There was calm when she thought that the bark over a withered trunk made the tree seemly enough from the ground to through its branches that she said it stood "for Ireland that endures" Then to the sun again, "If God was indecisive or insensitive while you wreaked, the words I spoke that condemned you for your victims' sakes and in their stead stand for Him!" There was not an idle instant; May's thoughts juxtaposed English words it seemed she had translated from Celtic ones, yet she heard the distant farewells of her kin and thought that those who did not strike on the activity did not trespass. Her fist to the sun, May turned her head and waved to these who, with the rest, were going to mix politics with business, with worldliness she had declined involving herself with, even when it had been perfunctory, before her kin had honed it on their rough deliberations. Past her shoulder, she saw that they had walked to the end of the darker land beneath the less dark sky on which appeared only their waving hands, then returned to the light that had filled the sky as her fist became the hand that shaded her eyes.
May cursed the light with Gaelic that sounded like, "Damay! To if-rain!" as it adjusted them slowly that she squinted longer than she had ever past a return, and swore saying that she could not see to don her shoe. She was not affirming what those who had gone west for the day had told her had caused the blight, and while blaming the sun's heat said, "It's you!" and giggled till it became the wheezing laughter of an unclear throat, her head barely nodding its opened mouth and narrowed eyes.
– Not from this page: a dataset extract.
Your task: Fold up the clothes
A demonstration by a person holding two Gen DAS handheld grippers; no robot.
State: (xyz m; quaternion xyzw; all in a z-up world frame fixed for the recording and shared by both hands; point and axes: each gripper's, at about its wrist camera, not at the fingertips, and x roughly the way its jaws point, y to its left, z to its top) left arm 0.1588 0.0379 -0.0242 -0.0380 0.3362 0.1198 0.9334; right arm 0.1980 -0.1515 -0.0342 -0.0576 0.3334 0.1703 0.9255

After some deep breathing, a composed May smirked beneath the hand she used to shade her eyes; the fingers of the other repeatedly pressed the bark that repeatedly squeaked the 'e- ou's she was imitating to belittle the sun, which rays bounded over the hand that could not keep her eyes in the unendurable light. May placed her fists atop her head, crouched, and bowed.
May feared that the light would reveal her ordinary looks as it had the worn parish saint statues she thought had looked as ordinary; and though she said, "Ay, but the answers they give me prove they pray as powerfully to God as I pray to them," she fretted recalling her "triumph of a veneer" of her well-featured kin.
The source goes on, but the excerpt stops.